- B.Sc.(1970), M.Sc. (1972), University of Lisbon, Portugal
- Ph.D., New York University, 1985
- Postdoc, Population Council @ Rockefeller University, 1985-1986
- Postdoc, Mount Sinai School Medicine of CUNY, 1987-1989
Role of the ubiquitin/proteasome pathway and inflammation in NEURODEGENERATION
The research in our laboratory investigates mechanisms involved in neuronal degeneration. We specifically focus on mechanisms affected by impairment of the ubiquitin/proteasome pathway (UPP) and inflammation, as it is well established that most neurodegenerative disorders are characterized by two related pathological hallmarks:
(1) the accumulation of ubiquitinated proteins in disease specific neuronal inclusions, and
(2) signs of chronic neuroinflammation, such as gliosis, at the sites of neuronal damage.

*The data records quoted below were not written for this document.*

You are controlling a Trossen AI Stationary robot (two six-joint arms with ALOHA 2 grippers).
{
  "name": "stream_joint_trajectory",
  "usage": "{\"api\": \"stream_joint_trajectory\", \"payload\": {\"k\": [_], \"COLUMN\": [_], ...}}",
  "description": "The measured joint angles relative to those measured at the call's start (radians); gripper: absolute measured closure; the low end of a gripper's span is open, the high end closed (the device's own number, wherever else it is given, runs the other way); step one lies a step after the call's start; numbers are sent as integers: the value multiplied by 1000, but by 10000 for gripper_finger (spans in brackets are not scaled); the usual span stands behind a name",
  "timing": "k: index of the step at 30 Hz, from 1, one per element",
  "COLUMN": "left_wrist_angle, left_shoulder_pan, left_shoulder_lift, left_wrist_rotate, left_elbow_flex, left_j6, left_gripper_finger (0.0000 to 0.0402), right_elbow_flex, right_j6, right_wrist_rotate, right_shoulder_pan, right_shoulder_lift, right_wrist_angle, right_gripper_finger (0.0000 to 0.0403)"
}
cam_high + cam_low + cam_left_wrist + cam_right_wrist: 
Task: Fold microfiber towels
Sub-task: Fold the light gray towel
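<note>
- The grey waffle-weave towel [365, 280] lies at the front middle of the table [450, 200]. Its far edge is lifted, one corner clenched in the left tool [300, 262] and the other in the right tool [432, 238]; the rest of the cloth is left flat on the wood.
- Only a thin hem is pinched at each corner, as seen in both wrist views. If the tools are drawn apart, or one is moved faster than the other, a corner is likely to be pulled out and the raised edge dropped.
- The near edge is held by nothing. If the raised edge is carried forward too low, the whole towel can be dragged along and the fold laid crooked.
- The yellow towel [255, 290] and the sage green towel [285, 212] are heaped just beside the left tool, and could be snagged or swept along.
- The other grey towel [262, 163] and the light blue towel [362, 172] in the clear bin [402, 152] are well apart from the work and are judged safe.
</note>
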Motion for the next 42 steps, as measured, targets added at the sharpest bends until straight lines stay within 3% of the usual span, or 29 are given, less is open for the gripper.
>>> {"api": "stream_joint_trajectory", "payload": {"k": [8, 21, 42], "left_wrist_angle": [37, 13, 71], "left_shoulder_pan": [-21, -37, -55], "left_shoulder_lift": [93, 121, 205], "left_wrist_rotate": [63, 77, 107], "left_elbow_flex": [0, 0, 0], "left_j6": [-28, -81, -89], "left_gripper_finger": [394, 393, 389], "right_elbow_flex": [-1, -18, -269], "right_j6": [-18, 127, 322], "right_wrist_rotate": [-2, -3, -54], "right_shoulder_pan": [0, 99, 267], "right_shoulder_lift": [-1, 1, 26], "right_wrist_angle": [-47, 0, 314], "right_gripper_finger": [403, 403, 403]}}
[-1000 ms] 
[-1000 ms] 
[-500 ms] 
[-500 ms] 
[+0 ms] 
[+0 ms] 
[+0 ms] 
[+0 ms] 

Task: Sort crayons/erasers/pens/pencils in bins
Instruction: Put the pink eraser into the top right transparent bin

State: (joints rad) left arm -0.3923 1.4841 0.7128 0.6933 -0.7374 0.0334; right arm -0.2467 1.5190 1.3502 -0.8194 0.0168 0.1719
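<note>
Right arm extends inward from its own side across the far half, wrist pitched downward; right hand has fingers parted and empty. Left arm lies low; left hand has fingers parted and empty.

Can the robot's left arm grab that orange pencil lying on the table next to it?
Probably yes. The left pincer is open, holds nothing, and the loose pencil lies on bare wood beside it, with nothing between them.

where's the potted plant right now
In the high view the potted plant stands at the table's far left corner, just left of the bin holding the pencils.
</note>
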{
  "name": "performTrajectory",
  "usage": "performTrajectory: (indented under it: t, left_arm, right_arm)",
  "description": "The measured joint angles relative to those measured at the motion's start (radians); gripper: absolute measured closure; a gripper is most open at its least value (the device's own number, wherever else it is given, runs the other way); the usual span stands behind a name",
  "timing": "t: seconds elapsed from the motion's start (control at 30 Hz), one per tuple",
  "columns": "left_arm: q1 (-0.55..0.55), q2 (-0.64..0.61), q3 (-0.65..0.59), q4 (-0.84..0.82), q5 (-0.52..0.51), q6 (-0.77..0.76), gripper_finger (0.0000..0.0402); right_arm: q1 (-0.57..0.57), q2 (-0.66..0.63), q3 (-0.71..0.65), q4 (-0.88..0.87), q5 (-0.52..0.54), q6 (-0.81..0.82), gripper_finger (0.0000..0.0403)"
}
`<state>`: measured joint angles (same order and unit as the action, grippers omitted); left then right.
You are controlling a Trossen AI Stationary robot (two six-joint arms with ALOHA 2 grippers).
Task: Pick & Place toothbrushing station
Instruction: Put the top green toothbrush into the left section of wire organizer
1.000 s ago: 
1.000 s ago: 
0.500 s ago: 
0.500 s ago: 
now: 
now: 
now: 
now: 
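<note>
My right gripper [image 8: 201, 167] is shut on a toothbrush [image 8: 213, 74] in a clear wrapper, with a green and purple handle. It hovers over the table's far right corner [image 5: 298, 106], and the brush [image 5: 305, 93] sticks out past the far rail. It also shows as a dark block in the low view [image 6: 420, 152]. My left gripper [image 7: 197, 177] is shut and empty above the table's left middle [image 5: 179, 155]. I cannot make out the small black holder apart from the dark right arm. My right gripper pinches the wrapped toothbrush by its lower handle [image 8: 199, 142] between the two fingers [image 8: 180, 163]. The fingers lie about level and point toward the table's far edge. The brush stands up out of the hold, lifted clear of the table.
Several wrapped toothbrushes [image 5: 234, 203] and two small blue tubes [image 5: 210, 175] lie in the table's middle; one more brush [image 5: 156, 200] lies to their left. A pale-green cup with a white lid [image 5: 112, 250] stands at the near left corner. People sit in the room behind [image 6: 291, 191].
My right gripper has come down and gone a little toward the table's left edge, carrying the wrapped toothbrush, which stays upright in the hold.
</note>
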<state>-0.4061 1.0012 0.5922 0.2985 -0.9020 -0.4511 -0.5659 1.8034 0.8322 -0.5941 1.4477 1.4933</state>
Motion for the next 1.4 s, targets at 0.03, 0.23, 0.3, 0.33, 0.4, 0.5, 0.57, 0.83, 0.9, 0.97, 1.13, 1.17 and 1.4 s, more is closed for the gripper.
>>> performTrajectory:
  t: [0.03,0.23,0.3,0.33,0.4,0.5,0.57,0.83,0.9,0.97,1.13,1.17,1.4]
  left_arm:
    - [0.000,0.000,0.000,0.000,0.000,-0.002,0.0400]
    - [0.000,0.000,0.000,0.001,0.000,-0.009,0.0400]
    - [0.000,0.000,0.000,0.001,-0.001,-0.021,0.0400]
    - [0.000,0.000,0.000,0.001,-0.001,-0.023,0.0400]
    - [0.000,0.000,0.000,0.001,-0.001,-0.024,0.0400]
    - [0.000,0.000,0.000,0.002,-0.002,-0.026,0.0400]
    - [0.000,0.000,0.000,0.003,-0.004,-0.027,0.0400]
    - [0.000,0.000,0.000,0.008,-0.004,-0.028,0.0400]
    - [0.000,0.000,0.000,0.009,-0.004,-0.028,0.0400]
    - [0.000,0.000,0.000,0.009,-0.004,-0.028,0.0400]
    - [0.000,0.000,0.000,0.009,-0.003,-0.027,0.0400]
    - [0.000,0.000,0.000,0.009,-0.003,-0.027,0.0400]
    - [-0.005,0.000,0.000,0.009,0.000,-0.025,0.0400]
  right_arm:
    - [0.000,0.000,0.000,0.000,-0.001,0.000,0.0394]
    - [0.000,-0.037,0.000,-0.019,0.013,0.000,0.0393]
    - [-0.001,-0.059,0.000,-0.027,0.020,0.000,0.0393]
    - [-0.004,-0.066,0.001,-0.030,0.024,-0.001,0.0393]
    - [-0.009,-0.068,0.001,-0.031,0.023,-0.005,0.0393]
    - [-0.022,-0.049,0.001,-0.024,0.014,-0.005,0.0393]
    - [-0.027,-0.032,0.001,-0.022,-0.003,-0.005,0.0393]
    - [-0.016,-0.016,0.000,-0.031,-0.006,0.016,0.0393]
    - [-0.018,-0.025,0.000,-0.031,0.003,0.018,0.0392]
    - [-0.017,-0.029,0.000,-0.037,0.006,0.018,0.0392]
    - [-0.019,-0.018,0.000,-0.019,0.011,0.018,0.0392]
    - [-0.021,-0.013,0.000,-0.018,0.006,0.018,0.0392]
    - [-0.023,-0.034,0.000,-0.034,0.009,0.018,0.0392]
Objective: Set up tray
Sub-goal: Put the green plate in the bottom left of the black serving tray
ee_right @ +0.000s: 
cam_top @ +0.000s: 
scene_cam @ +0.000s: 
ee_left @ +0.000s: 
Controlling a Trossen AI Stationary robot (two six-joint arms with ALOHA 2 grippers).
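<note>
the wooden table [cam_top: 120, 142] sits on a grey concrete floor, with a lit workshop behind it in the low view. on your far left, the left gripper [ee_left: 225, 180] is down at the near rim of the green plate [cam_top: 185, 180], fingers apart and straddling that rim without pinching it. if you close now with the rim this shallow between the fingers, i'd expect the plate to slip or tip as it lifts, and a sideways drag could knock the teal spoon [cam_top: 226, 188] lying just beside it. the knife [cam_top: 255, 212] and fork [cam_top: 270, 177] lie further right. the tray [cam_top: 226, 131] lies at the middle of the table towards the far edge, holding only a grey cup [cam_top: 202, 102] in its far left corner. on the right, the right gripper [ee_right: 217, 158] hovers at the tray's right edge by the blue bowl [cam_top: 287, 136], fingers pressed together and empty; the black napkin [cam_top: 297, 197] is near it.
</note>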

Due to the widespread development of these two pathological hallmarks, the outcome of our research is clearly relevant to the prevention and/or treatment of most neurodegenerative disorders, such as Alzheimer’s, Parkinson’s and Huntington’s diseases as well as amyotrophic lateral sclerosis.
One of the major roles of the UPP is to degrade ubiquitinated proteins, thus the neuronal accumulation of the latter is indicative of UPP malfunction. Notably, aging is associated with a decrease in proteasome activity. This supports the view that aging-dependent proteasome impairment is critical to the late onset of both familial and sporadic forms of neurodegenerative disorders. Furthermore, other conditions such as inflammation may affect proteasome activity and exacerbate the neurodegenerative process. In order to develop therapeutic strategies based on proteasome impairment it is critical to tease out which of the proteasome-affected mechanisms are involved in neurodegeneration.
To investigate the mechanisms affected by proteasome impairment we are using proteasome inhibitors and proteasome mutations that impair proteasome activity. Furthermore, we are investigating the effect of a product of inflammation, prostaglandin J2 (PGJ2), shown by our laboratory to be neurotoxic and to induce the accumulation of ubiquitinated proteins.